Return the complete listing without omission.
::: Collected data :::
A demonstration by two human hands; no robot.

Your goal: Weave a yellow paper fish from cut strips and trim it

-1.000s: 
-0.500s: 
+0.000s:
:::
== Worked solution ==
A demonstration by two human hands; no robot.

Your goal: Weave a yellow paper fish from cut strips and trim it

-1.000s: 
-0.500s: 
+0.000s:

What precedes this is the full answer.